Caso CNC retoma hoje no Supremo

Caso CNC retoma hoje no Supremo

O ex-director adjunto para a Administração e Finanças do CNC, Eurico Pereira da Silva, prossegue o seu depoimento esta Terça-feira na sala de audiências do Tribunal Supremo. O co-réu, que manifestou total “disponibilidade” em cooperar com o tribunal na busca da verdade, começou a ser ouvido na passada Quinta-feira, 27 de Junho, e, ao contrário dos restantes acusados no caso CNC, confirmou a existência de “esquemas” de desvio do erário naquela instituição tutelada pelo Ministério dos Transportes. A manter a tendência, espera-se que Eurico da Silva faça novas revelações e acrescente novos elementos ao que se conhece até hoje.

O reu, que já manifestou o seu arrependimento ao ter concordado em “devolver” os valores de que se tinha apropriado indevidamente, atira as culpas para cima dos seus superiores hierárquicos, de quem diz ter recebido “instruções” de como proceder na divisão do “bolo do saque” aos cofres do Estado. O antigo responsável contou na semana passada que recebia as instruções do antigo director-geral, Francisco Itembo (prófugo) e de Isabel Bragança. O esquema consistia em recolher “propinas” de empresas envolvidas com o CNC e depois redistribuí-las para uma série de responsáveis. Os valores arrecadados eram “distribuídos” pelas contas dos restantes co-réus, com excepção de Augusto Tomás, depois de instruções claras de Isabel Bragança, que fornecia as contas e os respectivos montantes destinados a cada um dos beneficiários. Eurico Pereira da Silva confessou ter beneficiado de 10 milhões de kwanzas e mais de 200 mil dólares americanos, numa primeira oportunidade e mais tarde durante, a vigência do ex-director-geral António Paulo, as suas “luvas” terão sido de 195 mil dólares.
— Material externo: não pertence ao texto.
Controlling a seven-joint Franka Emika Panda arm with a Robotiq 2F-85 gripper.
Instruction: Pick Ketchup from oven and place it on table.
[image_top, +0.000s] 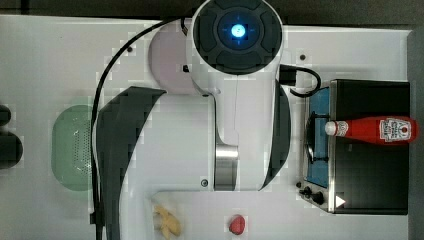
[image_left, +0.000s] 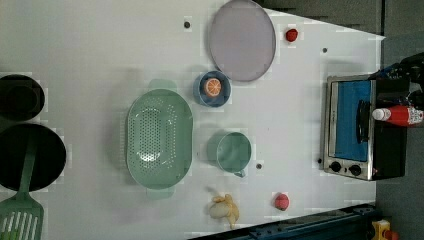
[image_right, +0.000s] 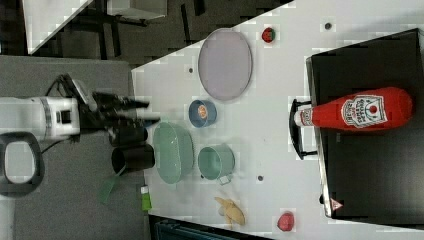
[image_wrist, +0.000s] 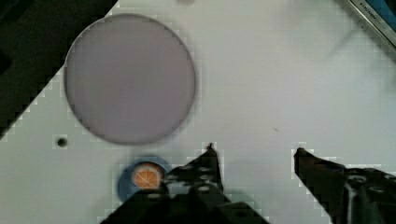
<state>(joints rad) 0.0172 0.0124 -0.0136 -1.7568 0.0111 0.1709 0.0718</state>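
Note:
The Ketchup (image_top: 372, 130), a red bottle with a white cap, lies on its side on the black top of the oven (image_top: 370, 170), cap over the door's handle. It also appears in the left view as the Ketchup (image_left: 400, 115) on the oven (image_left: 350, 130), and in the right view as the Ketchup (image_right: 357, 112) on the oven (image_right: 370, 170). My gripper (image_wrist: 254, 151) is open with nothing between its fingers, over bare white table (image_wrist: 280, 70). In the right view the gripper (image_right: 150, 112) is far from the oven, toward the right view's left.
On the table (image_left: 75, 40) stand a lilac plate (image_left: 242, 40), a blue bowl with an orange slice (image_left: 212, 88), a green colander (image_left: 159, 138) and a green cup (image_left: 232, 151). A banana (image_left: 225, 207), two red fruits (image_left: 281, 201) and black pots (image_left: 30, 155) lie around the edges.

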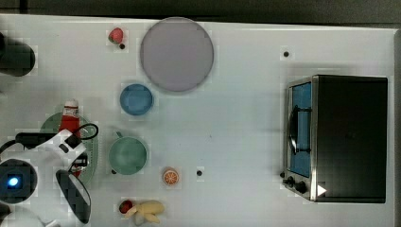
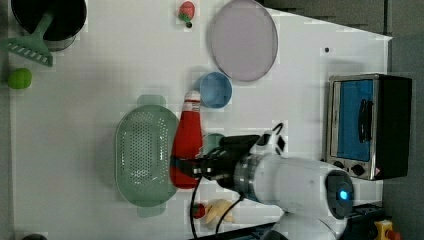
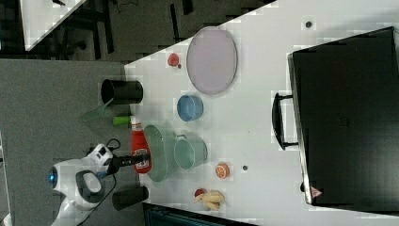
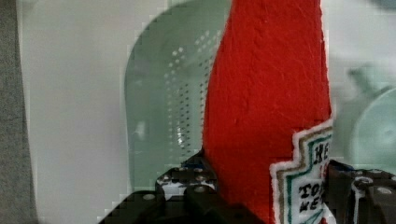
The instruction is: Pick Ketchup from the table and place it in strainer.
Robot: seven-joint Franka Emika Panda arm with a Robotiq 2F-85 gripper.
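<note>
Ketchup (image 2: pixel 187 145) gripped low on its body by the gripper (image 2: pixel 181 167); black fingers clamp either side of the red base, bottle off the table. In the left view it hangs over the strainer's (image 2: pixel 142 155) rim on the left view's right side, between basket and green cup (image 2: pixel 214 141). Long axis runs along the strainer's length; white cap (image 2: pixel 192 102) points toward the blue bowl (image 2: pixel 215 90), base toward the arm.

Wrist view alone gives the label patch (image 4: pixel 306 177) and the perforated strainer floor (image 4: pixel 180 107) beside the bottle. Top view hides the grip under the wrist housing; cap and neck (image 1: pixel 71 113) stick out past it, over the strainer's edge (image 1: pixel 47 124). Right view shows the bottle (image 3: pixel 140 150) above the strainer (image 3: pixel 155 153), cup (image 3: pixel 189 151) just beyond.

Strainer interior open. Green cup crowds its far rim. Table (image 1: pixel 236 132) broad and bare toward the toaster oven (image 1: pixel 338 137); plate (image 1: pixel 176 53), orange slice (image 1: pixel 170 177), bananas (image 1: pixel 146 210) well apart.
</note>
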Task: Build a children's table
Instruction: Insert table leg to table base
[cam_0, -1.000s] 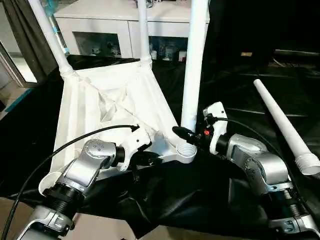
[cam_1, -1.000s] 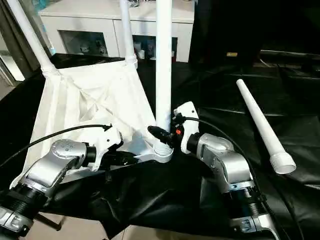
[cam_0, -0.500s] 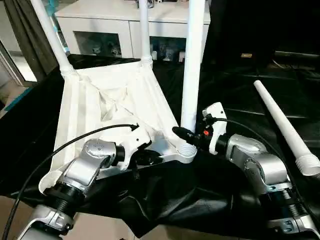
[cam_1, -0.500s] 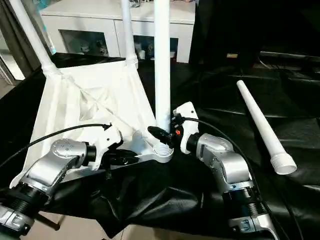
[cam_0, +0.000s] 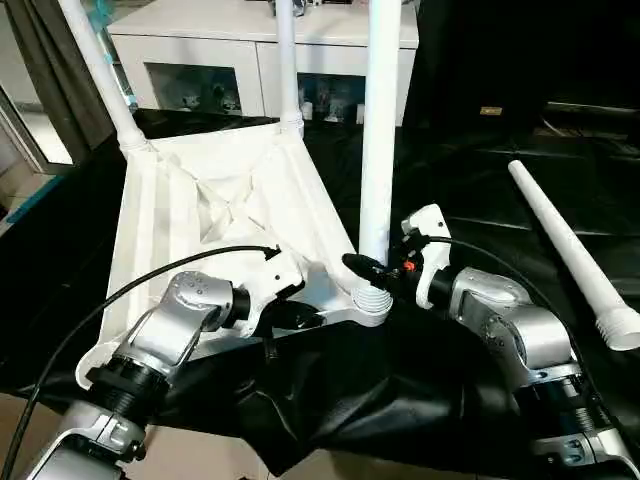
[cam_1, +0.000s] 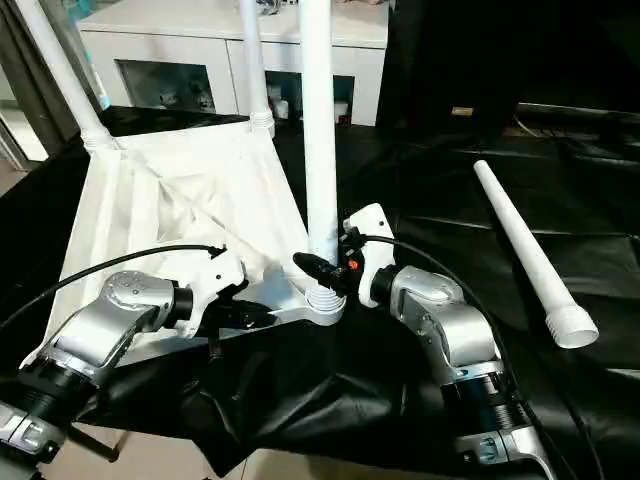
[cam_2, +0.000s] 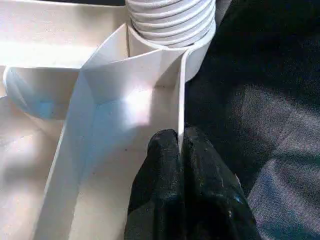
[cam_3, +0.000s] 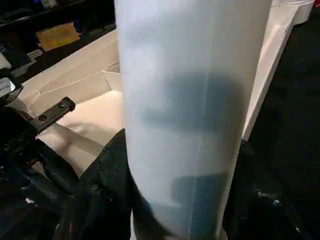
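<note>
Children's table (cam_0: 215, 215) lies upside down in the left and centre of the head frames, ribbed underside up, on the black-draped surface (cam_0: 470, 200).

Left fingers (cam_2: 167, 160) are clenched on the thin rim wall of the top, just short of the near corner socket (cam_0: 372, 305); the left gripper (cam_0: 300, 318) pins that edge at centre-bottom of the frame. Right fingers (cam_3: 107, 170) straddle the lowest stretch of the upright leg (cam_0: 378, 130) in the right gripper (cam_0: 368, 270), grasping the tube just above its threaded collar.

Judged from this, the step is seating the third leg. To do it well, the rim grip should resist any twist so the top does not skid on the cloth, and the tube should stay plumb over the socket while it is turned or pressed home; a lean risks cross-threading.

Two far legs (cam_0: 100, 75) stand at the upper left. A loose leg (cam_0: 570, 255) lies at the right edge, well apart, and the near-left socket (cam_0: 95, 365) is empty.
</note>
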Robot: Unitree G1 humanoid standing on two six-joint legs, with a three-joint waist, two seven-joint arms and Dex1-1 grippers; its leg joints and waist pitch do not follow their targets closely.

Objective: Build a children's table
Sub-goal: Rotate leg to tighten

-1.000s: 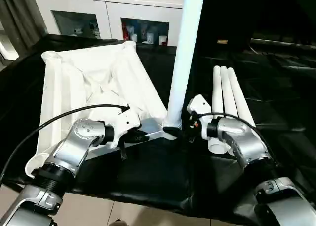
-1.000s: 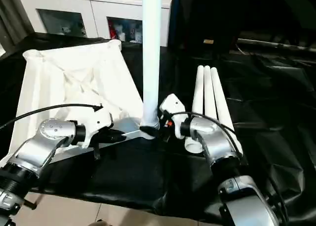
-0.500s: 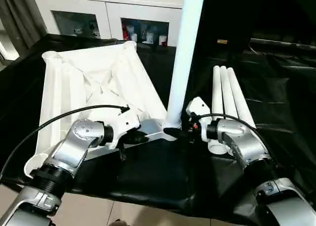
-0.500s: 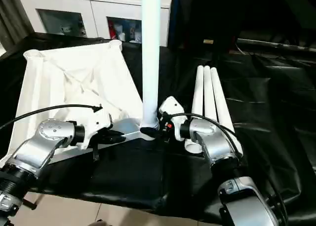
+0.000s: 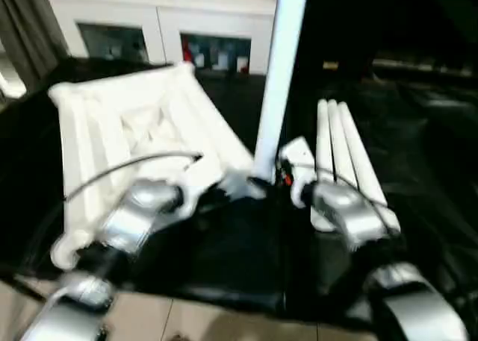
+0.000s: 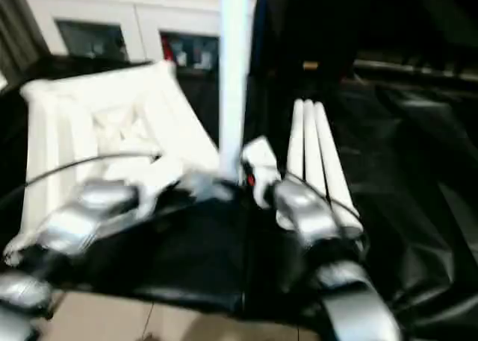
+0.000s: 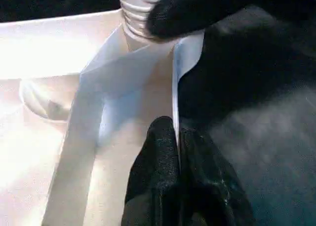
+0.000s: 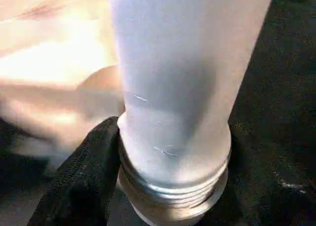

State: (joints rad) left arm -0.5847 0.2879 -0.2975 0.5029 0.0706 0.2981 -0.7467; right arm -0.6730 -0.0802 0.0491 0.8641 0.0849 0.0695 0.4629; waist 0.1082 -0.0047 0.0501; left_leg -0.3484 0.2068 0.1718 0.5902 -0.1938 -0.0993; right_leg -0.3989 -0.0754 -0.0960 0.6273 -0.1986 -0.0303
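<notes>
On the black cloth: the tabletop [image 5: 142, 124] is laid underside up, ribs showing, on the robot's left half of the table.
Tabletop corner: the near right corner is met by an upright leg [image 5: 278, 65], whose threaded end [image 7: 140, 11] is seen at the corner socket.
Upright leg: it is stood almost vertical between the two grippers and runs out past the top of the head views; rings of thread are seen at its lower end [image 8: 173, 186].
Spare legs: three legs [image 5: 340, 151] are laid side by side, touching, on the cloth just to the right of the upright leg, pointing away from the robot.
Left gripper [image 7: 177, 152]: its two black fingers are pressed nearly together on the thin rim of the tabletop, near the corner; the rim is pinched between them.
Right gripper [image 5: 263, 184]: it is placed at the base of the upright leg; a black finger [image 8: 81, 181] is seen against the leg just above the thread, and the leg is taken to be clamped.
Cloth [image 5: 239, 259]: black, wrinkled, draped over the near table edge.
Cabinet [image 5: 164, 27]: white, with glass doors, stood behind the table; small items are seen inside but cannot be made out.
Floor [image 5: 194, 322]: pale tiles are seen below the cloth edge.
</notes>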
Entretanto, garante ter “iniciado” o processo de restituição.

Caso CNC

O caso CNC começou a ser julgado pelo Tribunal Supremo a 31 de Maio do corrente e envolve o antigo ministro dos Transportes, Augusto Tomás, que é acusado de seis crimes. Tomás está detido no Hospital Prisão de São Paulo desde o dia 21 de Setembro de 2018, depois de interrogatório na Procuradoria Geral da República. No mesmo processo-crime, nº002/19, estão implicados Isabel Cristina Gustavo Ferreira de Ceita Bragança e Rui Manuel Moita, ex-directores- gerais adjuntos para as Finanças e para a Área Técnica do Conselho Nacional de Carregadores (CNC), respectivamente. São igualmente arguidos Manuel António Paulo, antigo director-geral, e Eurico Alexandre Pereira da Silva, ex-director adjunto para a Administração e Finanças. O julgamento decorre na Câmara Criminal do Tribunal Supremo. Presidente o julgamento Joel Leonardo, coadjuvado por Norberto Sodré e João Pedro Fuantoni, todos juízes conselheiros do Tribunal Supremo.